§ **Task directions**:
In your copy, leave out the pictures and reproduce the listing below exactly.

Segment Start: Supplied data

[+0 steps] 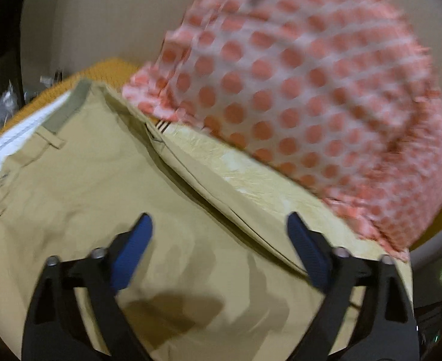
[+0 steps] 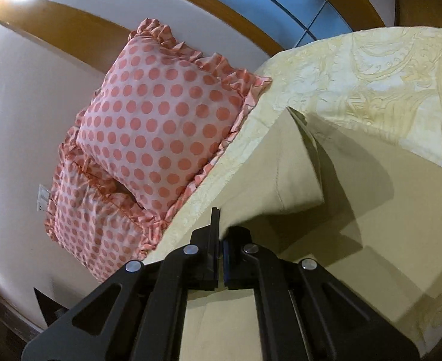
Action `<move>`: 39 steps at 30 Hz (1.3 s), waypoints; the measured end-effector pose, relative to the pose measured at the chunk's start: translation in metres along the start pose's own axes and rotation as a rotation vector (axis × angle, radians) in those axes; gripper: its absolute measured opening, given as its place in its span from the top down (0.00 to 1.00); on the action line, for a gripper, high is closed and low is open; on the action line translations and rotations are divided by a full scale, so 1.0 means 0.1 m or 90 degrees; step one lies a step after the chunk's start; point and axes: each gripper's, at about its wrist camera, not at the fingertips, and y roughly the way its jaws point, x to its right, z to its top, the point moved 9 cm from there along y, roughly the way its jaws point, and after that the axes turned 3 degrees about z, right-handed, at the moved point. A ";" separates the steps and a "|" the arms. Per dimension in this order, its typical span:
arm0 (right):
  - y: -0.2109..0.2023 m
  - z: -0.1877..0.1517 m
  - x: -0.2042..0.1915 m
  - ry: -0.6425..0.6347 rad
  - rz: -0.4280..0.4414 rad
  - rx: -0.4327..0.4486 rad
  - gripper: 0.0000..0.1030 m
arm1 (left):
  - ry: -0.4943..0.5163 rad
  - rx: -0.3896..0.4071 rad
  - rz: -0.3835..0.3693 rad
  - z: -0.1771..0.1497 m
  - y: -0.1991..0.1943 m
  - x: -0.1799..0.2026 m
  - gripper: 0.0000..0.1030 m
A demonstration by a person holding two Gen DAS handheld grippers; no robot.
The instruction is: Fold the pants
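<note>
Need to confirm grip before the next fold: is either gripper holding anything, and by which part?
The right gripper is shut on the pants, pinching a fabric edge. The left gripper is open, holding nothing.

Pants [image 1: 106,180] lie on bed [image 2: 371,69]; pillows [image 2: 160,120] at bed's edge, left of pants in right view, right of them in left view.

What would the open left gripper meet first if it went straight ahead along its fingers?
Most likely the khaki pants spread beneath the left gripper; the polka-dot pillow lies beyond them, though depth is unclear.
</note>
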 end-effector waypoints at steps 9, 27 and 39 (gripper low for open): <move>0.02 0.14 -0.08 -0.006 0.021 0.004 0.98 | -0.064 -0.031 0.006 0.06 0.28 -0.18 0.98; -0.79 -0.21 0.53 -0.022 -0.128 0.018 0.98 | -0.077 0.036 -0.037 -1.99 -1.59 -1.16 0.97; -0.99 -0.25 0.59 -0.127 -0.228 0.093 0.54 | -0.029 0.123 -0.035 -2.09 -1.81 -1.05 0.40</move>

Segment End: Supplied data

§ **The completed task**:
[+0 steps] 
[+0 steps] 
Action `<move>`: 39 steps at 30 Hz (1.3 s), waypoints; the measured end-effector pose, relative to the pose measured at the chunk's start: translation in metres along the start pose's own axes and rotation as a rotation vector (axis × angle, radians) in those axes; gripper: its absolute measured opening, given as its place in its span from the top down (0.00 to 1.00); on the action line, for a gripper, high is closed and low is open; on the action line translations and rotations are divided by a full scale, so 1.0 means 0.1 m or 90 degrees; step one lies a step after the chunk's start; point and axes: each gripper's, at about its wrist camera, not at the fingertips, and y roughly the way its jaws point, x to its right, z to its top, the point moved 9 cm from there along y, roughly the way its jaws point, and after that the axes turned 3 degrees about z, right-handed, at the moved point. A ";" separates the steps and a "|" the arms. Per dimension in this order, its typical span:
arm0 (right):
  - y: -0.2109..0.2023 m
  - z: -0.1877..0.1517 m
  - x: -0.2042..0.1915 m
  - ry: -0.6425..0.6347 rad
  - rz: -0.4280..0.4414 rad
  - rx: -0.4327..0.4486 rad
  - gripper: 0.0000..0.1030 m
arm1 (left):
  - ry: -0.4943..0.5163 rad
  - rx: -0.3896..0.4071 rad
  - rz: -0.3835..0.3693 rad
  - z: -0.1771..0.1497 m
  - y: -0.1991..0.1943 m
  - x: -0.1799..0.2026 m
  - gripper: 0.0000..0.1030 m
A demonstration by a person holding two Gen DAS handheld grippers; no robot.
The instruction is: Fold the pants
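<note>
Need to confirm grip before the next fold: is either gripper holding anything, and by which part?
The right gripper is shut on the pants, pinching a fabric edge. The left gripper is open, holding nothing.

Pants [image 1: 106,180] lie on bed [image 2: 371,69]; pillows [image 2: 160,120] at bed's edge, left of pants in right view, right of them in left view.

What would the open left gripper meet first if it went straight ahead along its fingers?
Most likely the khaki pants spread beneath the left gripper; the polka-dot pillow lies beyond them, though depth is unclear.
</note>
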 end-effector waypoints at steps 9, 27 and 39 (gripper low for open): <move>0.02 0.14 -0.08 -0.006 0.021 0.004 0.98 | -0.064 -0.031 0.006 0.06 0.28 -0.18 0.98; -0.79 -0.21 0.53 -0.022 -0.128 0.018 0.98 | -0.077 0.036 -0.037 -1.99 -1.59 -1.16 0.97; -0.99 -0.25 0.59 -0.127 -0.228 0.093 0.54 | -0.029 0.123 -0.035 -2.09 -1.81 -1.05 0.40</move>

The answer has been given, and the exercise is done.